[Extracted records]
=====

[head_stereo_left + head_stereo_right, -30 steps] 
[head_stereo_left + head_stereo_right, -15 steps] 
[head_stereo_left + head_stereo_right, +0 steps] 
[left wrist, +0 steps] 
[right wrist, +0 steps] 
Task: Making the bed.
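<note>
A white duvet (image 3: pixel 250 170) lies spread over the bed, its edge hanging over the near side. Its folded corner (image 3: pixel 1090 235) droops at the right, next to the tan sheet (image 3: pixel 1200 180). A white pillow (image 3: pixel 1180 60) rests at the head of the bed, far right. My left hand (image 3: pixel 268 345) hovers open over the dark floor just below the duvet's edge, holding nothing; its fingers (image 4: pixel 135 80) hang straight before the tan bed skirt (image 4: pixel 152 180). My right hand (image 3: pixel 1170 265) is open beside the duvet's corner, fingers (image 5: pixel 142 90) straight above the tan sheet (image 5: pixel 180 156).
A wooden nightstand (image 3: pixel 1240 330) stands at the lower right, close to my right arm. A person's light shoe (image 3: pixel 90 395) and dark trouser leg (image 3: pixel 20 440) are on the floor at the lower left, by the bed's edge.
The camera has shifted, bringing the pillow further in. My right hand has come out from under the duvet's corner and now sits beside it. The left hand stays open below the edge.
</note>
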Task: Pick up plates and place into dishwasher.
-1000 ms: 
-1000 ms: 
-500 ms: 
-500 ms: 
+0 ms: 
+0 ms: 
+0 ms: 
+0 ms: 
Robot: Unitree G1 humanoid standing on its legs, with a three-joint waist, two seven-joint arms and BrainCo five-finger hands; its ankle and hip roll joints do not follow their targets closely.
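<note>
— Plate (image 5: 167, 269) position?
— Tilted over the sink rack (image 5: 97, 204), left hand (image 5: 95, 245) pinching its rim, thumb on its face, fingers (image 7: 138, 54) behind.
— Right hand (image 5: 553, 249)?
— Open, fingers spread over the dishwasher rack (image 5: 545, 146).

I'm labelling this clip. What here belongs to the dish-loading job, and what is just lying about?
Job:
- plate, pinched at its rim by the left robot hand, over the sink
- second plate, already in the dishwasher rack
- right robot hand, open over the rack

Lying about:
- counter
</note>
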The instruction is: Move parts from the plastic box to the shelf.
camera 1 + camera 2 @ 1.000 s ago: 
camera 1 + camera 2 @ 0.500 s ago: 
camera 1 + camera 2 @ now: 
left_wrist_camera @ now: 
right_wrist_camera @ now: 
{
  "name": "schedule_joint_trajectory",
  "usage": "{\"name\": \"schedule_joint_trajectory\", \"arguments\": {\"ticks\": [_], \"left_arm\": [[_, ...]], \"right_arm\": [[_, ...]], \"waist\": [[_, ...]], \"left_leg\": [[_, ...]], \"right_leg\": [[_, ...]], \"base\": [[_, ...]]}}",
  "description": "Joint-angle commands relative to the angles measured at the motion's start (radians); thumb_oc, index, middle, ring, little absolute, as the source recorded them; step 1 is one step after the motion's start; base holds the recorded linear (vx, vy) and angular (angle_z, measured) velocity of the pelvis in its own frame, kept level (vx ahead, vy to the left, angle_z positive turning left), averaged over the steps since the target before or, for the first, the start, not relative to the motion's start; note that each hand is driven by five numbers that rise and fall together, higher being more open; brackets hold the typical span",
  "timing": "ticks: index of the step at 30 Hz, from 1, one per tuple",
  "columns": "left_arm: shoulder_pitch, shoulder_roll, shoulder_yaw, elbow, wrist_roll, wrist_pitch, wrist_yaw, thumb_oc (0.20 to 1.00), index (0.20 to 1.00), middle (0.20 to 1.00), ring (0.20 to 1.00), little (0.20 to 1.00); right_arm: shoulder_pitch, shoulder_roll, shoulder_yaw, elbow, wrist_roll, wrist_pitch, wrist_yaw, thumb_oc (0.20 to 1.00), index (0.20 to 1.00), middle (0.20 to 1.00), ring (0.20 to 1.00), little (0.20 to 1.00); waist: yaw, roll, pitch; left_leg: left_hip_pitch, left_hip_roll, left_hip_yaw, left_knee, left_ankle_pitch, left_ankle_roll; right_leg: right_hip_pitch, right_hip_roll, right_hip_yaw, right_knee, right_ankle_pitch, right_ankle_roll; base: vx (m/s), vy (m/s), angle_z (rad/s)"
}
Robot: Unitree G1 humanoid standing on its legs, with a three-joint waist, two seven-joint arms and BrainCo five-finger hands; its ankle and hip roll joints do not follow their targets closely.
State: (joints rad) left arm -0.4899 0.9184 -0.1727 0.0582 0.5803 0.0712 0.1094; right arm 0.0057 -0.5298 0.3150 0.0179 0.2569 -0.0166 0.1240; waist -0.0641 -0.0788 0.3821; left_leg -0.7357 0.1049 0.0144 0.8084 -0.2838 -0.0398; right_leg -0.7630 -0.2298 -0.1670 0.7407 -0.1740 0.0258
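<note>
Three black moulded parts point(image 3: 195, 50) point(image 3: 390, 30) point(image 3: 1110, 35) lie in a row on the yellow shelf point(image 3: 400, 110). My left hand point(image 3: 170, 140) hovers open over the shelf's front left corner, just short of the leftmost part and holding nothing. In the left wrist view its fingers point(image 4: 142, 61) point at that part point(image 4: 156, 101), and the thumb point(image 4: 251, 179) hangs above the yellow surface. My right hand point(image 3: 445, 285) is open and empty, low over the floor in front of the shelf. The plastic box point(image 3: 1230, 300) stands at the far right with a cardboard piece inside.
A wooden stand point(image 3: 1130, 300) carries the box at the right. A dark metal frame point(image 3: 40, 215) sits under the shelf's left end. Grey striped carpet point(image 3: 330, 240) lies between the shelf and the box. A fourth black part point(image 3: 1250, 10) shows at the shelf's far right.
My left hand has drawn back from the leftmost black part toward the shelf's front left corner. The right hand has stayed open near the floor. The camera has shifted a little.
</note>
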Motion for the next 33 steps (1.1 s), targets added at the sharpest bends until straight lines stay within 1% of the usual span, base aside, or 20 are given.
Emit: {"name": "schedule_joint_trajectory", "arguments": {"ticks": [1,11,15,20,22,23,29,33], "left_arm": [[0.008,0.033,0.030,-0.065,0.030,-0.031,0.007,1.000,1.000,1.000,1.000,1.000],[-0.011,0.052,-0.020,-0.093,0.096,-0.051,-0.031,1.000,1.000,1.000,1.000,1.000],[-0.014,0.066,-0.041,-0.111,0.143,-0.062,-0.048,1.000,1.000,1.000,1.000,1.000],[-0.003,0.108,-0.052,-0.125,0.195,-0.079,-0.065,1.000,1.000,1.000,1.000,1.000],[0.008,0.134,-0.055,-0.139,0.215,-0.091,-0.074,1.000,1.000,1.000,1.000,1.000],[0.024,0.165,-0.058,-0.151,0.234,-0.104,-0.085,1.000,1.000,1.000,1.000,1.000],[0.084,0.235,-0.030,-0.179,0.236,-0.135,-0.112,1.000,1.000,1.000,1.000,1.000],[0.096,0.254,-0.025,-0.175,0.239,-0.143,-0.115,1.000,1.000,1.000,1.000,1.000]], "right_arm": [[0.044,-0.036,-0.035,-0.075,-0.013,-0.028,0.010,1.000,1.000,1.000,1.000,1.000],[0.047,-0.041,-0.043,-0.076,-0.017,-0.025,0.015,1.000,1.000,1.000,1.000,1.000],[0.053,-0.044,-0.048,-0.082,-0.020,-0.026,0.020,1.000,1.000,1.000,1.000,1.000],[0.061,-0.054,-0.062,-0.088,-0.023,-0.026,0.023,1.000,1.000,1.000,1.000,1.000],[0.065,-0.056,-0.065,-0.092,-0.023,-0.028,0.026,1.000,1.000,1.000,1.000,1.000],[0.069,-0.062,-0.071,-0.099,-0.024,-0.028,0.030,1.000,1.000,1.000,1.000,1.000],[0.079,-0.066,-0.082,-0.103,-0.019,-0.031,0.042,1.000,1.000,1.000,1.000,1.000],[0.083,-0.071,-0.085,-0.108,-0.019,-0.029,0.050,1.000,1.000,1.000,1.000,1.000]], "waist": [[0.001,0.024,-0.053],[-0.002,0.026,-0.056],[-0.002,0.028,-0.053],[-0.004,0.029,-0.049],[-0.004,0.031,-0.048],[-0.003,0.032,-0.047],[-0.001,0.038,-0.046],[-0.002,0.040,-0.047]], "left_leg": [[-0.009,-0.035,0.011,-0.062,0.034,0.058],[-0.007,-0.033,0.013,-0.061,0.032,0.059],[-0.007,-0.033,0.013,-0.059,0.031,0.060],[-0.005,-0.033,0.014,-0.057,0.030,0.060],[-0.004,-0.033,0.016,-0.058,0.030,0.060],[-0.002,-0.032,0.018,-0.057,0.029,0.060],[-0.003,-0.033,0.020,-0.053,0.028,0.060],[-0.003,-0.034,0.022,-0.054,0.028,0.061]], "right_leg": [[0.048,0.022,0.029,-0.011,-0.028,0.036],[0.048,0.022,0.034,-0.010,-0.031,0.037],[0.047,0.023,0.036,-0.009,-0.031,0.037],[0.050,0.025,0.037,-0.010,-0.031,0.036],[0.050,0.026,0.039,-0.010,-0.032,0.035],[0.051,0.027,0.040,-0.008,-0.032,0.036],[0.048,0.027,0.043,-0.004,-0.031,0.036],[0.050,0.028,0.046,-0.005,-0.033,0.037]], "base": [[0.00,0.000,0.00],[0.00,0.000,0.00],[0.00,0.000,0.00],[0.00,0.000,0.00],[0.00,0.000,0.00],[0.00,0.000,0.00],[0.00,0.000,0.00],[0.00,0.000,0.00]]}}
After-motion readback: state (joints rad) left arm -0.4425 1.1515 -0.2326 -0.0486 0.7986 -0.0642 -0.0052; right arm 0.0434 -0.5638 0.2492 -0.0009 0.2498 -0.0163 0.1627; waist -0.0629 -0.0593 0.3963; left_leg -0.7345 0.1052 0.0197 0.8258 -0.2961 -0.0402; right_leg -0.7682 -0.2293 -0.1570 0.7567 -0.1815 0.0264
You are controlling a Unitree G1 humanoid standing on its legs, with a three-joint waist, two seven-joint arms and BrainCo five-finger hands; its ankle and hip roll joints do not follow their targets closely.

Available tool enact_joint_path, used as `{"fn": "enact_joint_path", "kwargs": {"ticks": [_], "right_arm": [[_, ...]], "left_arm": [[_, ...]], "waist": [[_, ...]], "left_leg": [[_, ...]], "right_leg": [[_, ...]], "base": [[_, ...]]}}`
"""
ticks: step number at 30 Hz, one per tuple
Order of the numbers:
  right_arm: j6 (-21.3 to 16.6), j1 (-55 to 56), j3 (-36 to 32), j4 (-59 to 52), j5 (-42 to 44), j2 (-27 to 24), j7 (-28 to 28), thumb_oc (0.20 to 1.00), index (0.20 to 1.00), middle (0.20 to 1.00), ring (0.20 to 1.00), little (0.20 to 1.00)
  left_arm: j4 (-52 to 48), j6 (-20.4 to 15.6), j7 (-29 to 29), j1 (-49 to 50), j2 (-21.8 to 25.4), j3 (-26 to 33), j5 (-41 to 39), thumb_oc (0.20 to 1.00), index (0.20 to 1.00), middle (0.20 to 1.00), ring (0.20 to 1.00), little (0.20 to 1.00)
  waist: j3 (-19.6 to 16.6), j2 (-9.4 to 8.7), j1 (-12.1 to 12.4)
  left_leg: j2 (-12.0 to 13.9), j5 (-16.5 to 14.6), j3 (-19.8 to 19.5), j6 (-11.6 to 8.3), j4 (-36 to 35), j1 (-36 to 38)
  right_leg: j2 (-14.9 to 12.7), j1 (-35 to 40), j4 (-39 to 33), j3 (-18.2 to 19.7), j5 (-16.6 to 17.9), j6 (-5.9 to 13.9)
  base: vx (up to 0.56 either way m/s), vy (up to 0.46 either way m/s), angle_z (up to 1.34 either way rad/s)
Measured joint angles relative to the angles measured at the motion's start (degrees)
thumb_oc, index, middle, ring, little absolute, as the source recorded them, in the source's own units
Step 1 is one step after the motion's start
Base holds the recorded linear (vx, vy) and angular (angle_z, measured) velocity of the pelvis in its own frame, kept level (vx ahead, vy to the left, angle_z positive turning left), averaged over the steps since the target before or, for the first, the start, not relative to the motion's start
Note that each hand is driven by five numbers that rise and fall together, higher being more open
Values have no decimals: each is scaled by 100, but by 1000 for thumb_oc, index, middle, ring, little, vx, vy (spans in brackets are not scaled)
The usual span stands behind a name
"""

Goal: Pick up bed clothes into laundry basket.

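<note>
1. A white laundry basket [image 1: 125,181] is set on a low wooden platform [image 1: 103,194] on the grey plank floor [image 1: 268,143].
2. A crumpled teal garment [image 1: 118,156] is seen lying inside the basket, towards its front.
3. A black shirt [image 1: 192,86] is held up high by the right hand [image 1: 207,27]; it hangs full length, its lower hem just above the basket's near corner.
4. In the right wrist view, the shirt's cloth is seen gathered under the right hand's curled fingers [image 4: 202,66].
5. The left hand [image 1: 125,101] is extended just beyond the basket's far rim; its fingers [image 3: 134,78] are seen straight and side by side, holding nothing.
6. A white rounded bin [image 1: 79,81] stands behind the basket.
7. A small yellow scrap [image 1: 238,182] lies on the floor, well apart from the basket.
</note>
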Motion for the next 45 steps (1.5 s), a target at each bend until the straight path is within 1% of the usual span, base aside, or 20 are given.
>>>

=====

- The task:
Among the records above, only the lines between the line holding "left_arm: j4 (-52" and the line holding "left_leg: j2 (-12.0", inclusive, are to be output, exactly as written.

- Response below:
  left_arm: j4 (-52 to 48), j6 (-20.4 to 15.6), j7 (-29 to 29), j1 (-49 to 50), j2 (-21.8 to 25.4), j3 (-26 to 33), j5 (-41 to 39), thumb_oc (0.20 to 1.00), index (0.20 to 1.00), middle (0.20 to 1.00), ring (0.20 to 1.00), little (0.20 to 1.00)
  waist: j3 (-19.6 to 16.6), j2 (-9.4 to 8.7), j1 (-12.1 to 12.4)
  left_leg: j2 (-12.0 to 13.9), j5 (-16.5 to 14.6), j3 (-19.8 to 19.5), j6 (-11.6 to 8.3), j4 (-36 to 35), j1 (-36 to 38)

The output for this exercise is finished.